Warning

These instrctions may not apply to Jython and are just a copy from CPython devguide that needs to be evaluated.

7. Helping with Documentation

Python is known for having good documentation. But maintaining all of it and keeping a high level of quality takes a lot of effort. Help is always appreciated with the documentation, and it requires little programming experience (with or without Python).

Documenting Python covers the details of how Python’s documentation works. It includes an explanation of the markup used (although you can figure a lot out simply by looking at pre-existing documentation) and how to build the documentation (which allows you to see how your changes will look along with validating that your new markup is correct).

The documentation built from the in-development and maintenance branches can be viewed from http://docs.python.org/dev/. The in-development and most recent 2.x and 3.x maintenance branches are rebuilt once per day.

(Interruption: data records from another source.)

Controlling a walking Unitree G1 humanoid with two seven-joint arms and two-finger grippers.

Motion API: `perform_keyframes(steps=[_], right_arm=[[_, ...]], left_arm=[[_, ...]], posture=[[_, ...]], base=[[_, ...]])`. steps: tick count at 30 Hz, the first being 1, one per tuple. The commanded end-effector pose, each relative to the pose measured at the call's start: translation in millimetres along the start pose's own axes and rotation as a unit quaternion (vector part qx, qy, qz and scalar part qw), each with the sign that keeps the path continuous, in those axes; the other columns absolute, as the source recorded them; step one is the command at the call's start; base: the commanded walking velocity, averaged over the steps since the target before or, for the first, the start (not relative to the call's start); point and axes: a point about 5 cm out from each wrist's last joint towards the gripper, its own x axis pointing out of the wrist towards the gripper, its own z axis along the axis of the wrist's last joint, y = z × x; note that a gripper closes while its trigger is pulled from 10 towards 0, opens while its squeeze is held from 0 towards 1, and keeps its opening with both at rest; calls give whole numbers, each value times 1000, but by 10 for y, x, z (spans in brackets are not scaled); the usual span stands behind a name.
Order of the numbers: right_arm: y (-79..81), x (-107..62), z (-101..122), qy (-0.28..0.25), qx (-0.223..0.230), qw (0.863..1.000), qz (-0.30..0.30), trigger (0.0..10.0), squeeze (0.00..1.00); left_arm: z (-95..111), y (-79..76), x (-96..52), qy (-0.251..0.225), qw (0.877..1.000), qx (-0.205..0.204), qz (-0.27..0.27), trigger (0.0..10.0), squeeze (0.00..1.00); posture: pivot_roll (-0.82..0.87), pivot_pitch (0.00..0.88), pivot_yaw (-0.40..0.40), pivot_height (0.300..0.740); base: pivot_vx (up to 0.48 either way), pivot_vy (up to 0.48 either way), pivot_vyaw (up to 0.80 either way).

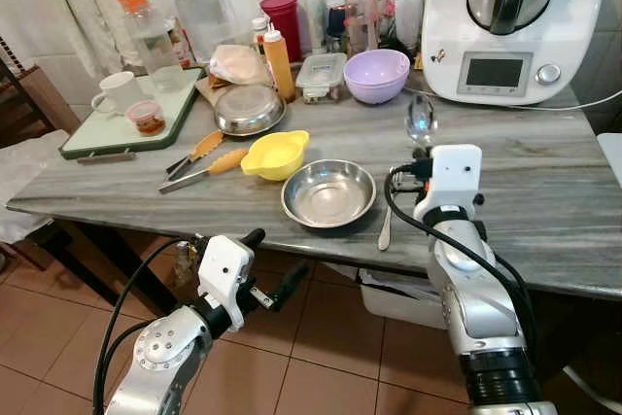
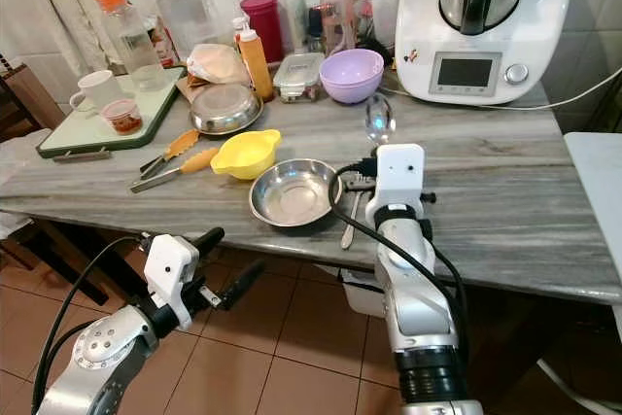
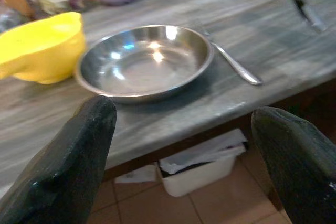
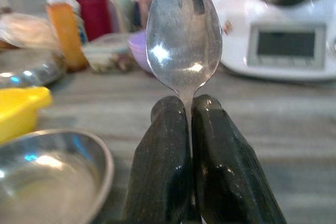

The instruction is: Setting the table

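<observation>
My right gripper (image 4: 189, 106) is shut on the neck of a metal spoon (image 1: 421, 121), whose bowl stands upright above the grey table (image 1: 544, 191), just right of a shallow steel bowl (image 1: 328, 191). Another piece of cutlery (image 1: 386, 230) lies flat on the table against that bowl's right side, also seen in the left wrist view as cutlery (image 3: 236, 66). My left gripper (image 1: 275, 261) is open and holds nothing. It hangs below the table's front edge, pointing at the steel bowl (image 3: 144, 61).
A yellow bowl (image 1: 275, 155) and orange-handled tongs (image 1: 199, 157) lie left of the steel bowl. Behind stand a second steel bowl (image 1: 249, 109), a purple bowl (image 1: 377, 75), bottles, a green tray (image 1: 97, 133) with a mug (image 1: 117, 92), and a white kitchen machine (image 1: 510, 21). A white bin (image 1: 398, 298) sits under the table.
</observation>
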Motion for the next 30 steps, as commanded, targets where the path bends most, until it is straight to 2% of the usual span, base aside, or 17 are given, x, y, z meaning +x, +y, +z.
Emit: perform_keyframes(steps=[1,8,10,15,16,17,18,23,24,30], right_arm=[[-44,-24,-13,15,27,999,-22,10000,0],[-171,-34,-163,69,66,994,-58,10000,0],[-210,-18,-228,93,88,990,-66,10000,0],[-230,0,-234,97,96,988,-67,10000,0],[-234,17,-260,111,121,984,-72,10000,0],[-234,17,-260,111,121,984,-72,10000,0],[-224,35,-272,122,139,980,-71,10000,0],[-138,78,-274,135,167,975,-59,10000,0],[-75,99,-280,145,192,969,-52,10000,0],[71,139,-296,169,238,956,-37,10000,0]], left_arm=[[45,2,4,4,1000,7,-22,10000,0],[48,-5,7,11,999,6,-41,10000,0],[48,-22,22,13,998,5,-53,10000,0],[49,-30,33,13,998,4,-57,10000,0],[41,-41,43,13,998,1,-60,10000,0],[41,-41,43,13,998,1,-60,10000,0],[32,-52,52,14,998,-1,-62,10000,0],[37,-64,75,15,998,-3,-66,10000,0],[58,-42,96,16,998,-3,-67,10000,0],[55,-54,87,17,997,2,-69,10000,0]], posture=[[-169,41,184,740],[-187,52,194,740],[-192,53,195,740],[-197,54,195,740],[-200,52,193,740],[-200,52,193,740],[-200,52,193,740],[-197,48,191,740],[-196,47,191,740],[-190,43,192,740]], base=[[0,0,0],[0,0,0],[0,0,0],[0,0,0],[0,0,0],[0,0,0],[0,0,0],[0,0,0],[0,0,0],[0,0,0]])
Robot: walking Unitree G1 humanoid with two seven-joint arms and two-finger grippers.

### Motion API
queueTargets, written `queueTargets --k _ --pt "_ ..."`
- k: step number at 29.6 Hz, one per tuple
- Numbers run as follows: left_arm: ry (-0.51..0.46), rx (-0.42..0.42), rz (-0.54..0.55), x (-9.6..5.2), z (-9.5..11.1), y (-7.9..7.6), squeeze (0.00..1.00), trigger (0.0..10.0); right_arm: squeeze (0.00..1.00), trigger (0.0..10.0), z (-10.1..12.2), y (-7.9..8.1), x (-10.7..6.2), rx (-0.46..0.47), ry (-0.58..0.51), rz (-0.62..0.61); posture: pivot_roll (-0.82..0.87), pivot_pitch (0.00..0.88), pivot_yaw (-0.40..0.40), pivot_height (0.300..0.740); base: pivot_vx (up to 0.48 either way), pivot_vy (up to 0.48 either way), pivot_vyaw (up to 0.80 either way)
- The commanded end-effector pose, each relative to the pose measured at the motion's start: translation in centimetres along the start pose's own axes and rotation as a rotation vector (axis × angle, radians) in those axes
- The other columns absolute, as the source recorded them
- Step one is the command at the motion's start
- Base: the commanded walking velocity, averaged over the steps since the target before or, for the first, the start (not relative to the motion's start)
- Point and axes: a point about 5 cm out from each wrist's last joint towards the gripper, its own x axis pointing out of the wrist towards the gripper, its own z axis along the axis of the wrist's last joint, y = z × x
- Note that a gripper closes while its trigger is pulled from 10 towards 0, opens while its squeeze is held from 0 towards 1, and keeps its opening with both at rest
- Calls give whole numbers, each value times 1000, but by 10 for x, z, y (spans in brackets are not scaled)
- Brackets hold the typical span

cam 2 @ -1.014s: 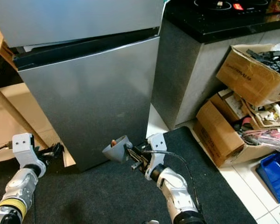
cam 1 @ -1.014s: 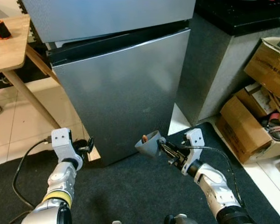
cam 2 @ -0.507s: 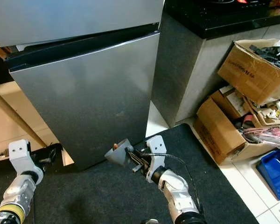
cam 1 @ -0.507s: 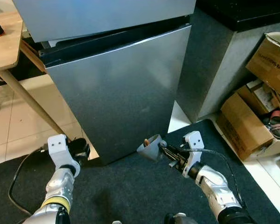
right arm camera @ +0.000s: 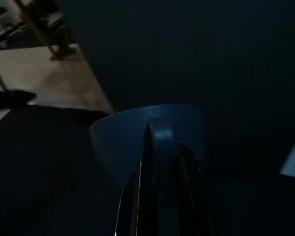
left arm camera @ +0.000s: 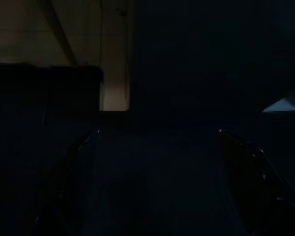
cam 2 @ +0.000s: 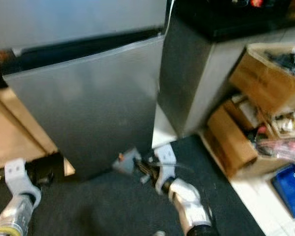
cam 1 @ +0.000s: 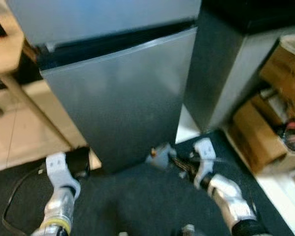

If you care to get more involved with documentation, you may also consider subscribing to the docs@python.org mailing list. Documentation issues reported on the issue tracker are sent here as well as some bug reports being directly emailed to the mailing list. There is also the docs-sig@python.org mailing list which discusses the documentation toolchain, projects, standards, etc.

7.1. Helping with issues filed on the issue tracker

If you look at documentation issues on the issue tracker, you will find various documentation problems that need work. Issues vary from typos, to unclear documentation, to something completely lacking documentation.

If you decide to tackle a documentation issue, you simply create a patch for the issue and upload it. If you are worried that someone else might be working simultaneously on the issue, simply leave a comment on the issue saying you are going to try and create a patch and roughly how long you think you will take to do it (this allows others to take on the issue if you happen to forget or lose interest).

7.2. Proofreading

While an issue filed on the issue tracker means there is a known issue somewhere, that does not mean there are not other issues lurking about in the documentation. Simply proofreading parts of the documentation is enough to uncover problems (e.g., documentation that needs to be updated for Python 3 from Python 2).

If you decide to proofread, then read a section of the documentation from start to finish, filing issues in the issue tracker for each problem you find. Don’t file a single issue for an entire section containing multiple problems as that makes it harder to break the work up for multiple people to help with.

7.3. Helping with the Developer’s Guide

The Developer’s Guide uses the same process as the main Python documentation, except for some small differences. The source lives in a separate repository. Bug reports and patches should be submitted to the Python bug tracker using the devguide component. Changes to the devguide are normally published within a day, on a schedule that may be different from the main documentation.

To clone the Developer’s Guide:

$ hg clone http://hg.python.org/devguide

Core developers should use:

$ hg clone ssh://[email protected]/devguide

instead so that they can push back their edits to the server.

To build the devguide, you must have Sphinx installed. The devguide HTML can be built by running:

$ make html

in the checkout directory, which will write the files to the _build/html directory.